My Frustration Journey Finding Japanese Martial Arts Guides
Man, I got super hyped watching these flashy samurai movies last winter. Thought “Why not learn some legit Japanese fighting techniques?” Big mistake. Expected smooth sailing finding resources. Reality? Total mess.
Started simple. Googled “learn Japanese martial arts basics” expecting neat tutorials. Got buried under ads for fancy studios in Tokyo charging insane fees. Like seriously, who pays 200 bucks per hour for “introductory breathing techniques”? Not me.
Checked generic video platforms next. Searched “Kenjutsu foundations” hoping for structured lessons. Found 5-minute clips of some dude randomly whacking a tree with a stick. Zero explanations. Scrolled more – absolute chaos. Eight different styles jammed into one chaotic playlist.

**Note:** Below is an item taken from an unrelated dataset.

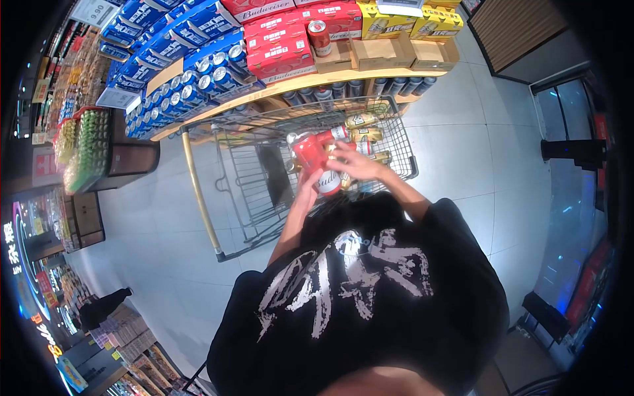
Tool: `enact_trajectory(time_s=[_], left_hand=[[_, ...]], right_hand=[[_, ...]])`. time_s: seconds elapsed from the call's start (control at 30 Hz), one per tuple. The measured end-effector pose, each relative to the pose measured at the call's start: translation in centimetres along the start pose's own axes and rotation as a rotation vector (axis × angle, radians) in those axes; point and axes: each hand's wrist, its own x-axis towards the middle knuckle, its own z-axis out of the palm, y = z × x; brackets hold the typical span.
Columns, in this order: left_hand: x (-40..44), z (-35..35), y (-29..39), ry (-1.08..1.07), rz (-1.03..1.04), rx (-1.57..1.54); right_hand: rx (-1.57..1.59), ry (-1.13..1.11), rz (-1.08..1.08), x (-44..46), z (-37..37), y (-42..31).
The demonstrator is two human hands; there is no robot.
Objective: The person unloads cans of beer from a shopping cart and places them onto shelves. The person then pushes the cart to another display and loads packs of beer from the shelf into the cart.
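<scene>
Over the shopping cart [247, 191], my left hand [306, 190] is closed round the lower part of a red can [309, 153], which is tilted and slightly blurred. My right hand [356, 163] is just right of that can with its fingers apart; whether the fingertips touch it I cannot tell. Beneath my hands a red and white can [328, 183] shows its label. Several gold cans [365, 134] lie at the cart's far right end, with a few red and white ones among them.
A wooden shelf [277, 88] beyond the cart holds blue can packs [198, 33], red boxes [281, 53] and yellow boxes [380, 25]. A single red can [319, 37] stands in an open carton. Produce racks [89, 148] are on the left, a dark door frame on the right.
</scene>
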Motion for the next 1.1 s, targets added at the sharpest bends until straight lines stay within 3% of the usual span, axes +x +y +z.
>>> enact_trajectory(time_s=[0.07, 0.13, 0.2, 0.27, 0.33, 0.4, 0.47, 0.6, 0.77, 1.0, 1.1], left_hand=[[-0.1, -0.9, 0.5, -0.103, -0.07, -0.005], [-0.3, -1.0, 0.6, -0.079, -0.103, -0.046], [-0.9, -0.6, 1.3, -0.085, -0.107, -0.07], [-0.9, -0.4, 2.0, -0.104, -0.114, -0.028], [-0.5, -1.0, 2.0, -0.123, -0.133, -0.057], [0.0, -1.0, 2.5, -0.166, -0.177, -0.105], [1.0, -0.5, 3.5, -0.247, -0.18, -0.159], [2.5, 1.4, 5.3, -0.386, -0.148, -0.244], [3.4, 2.3, 6.0, -0.414, -0.171, -0.244], [3.4, 2.7, 7.0, -0.382, -0.158, -0.149], [3.3, 2.2, 6.9, -0.377, -0.146, -0.059]], right_hand=[[0.117, 0.101, -0.058, 0.7, -2.3, 1.7], [0.018, 0.22, 0.158, 1.3, -4.8, 7.7], [-0.65, 0.513, 0.266, 0.7, -5.4, 17.2], [-0.76, 0.429, 0.718, -2.1, -5.6, 20.3], [-0.554, 0.245, 0.998, -4.5, -5.3, 24.5], [-0.497, 0.187, 1.068, -7.1, -3.9, 26.3], [-0.584, 0.244, 0.984, -8.7, -3.1, 29.4], [-0.65, 0.251, 0.886, -9.0, -3.4, 27.2], [-0.669, 0.229, 0.966, -8.3, -2.3, 26.3], [-0.653, 0.252, 0.869, -9.5, -1.3, 28.7], [-0.603, 0.27, 0.923, -9.6, -0.4, 28.5]])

Pivoted to book hunting. Figured old-school martial arts manuals existed. Wandered through three local bookstores. Found tons on karate or ninjas. Barely anything on Koryū stuff. Staff looked confused when I asked. One guy suggested I try manga. Helpful? Not.
Joined some online groups. Thought veterans would point me right. Big mistake. Asked about Judo or Aikido starter drills. Got instantly roasted. “Real warriors practice Kobudō!” shouted one guy. Another demanded I pledge loyalty to his secret sword school in Osaka before “revealing the path”. Too cultish.
Dug into academic papers next. Found dusty journals detailing feudal weapon techniques. Super specific stuff like “17th-century Naginata grip variations”. Cool for historians, useless for beginners. Felt like reading ancient tax codes.
How I Actually Got Started After Wasting Months
Eventually smashed my head against these walls long enough to stumble on actual help.
- University Library Rabbit Hole: Spent a full weekend scanning anthropology sections. Found three legit English manuals buried between folklore studies. One actually broke down basic Jo staff moves step-by-step with photos!
- Reddit Goldmine (Seriously): Some smaller martial arts communities were kind. Got three straight-to-the-point PDF guides shared privately. Finally found clear differentiation: Kendō = bamboo swords, Iaidō = solo katana forms, Jūjutsu = grabby stuff. Mind blown.
- Local Workshops I Overlooked: Turned out some guy taught traditional Bō staff stuff at a community center 10 minutes away. Cheap trial session showed proper striking form vs my terrible tree-whacking attempts. Had to humbly admit walking into a room was necessary.
Ended up mixing physical practice with texts. Learned the hard way: True resources exist, but sifting through noise takes brutal persistence. Forget quick fixes. Watch out for self-appointed online senseis demanding loyalty oaths. Real teachers won’t charge you 200 bucks just to breathe.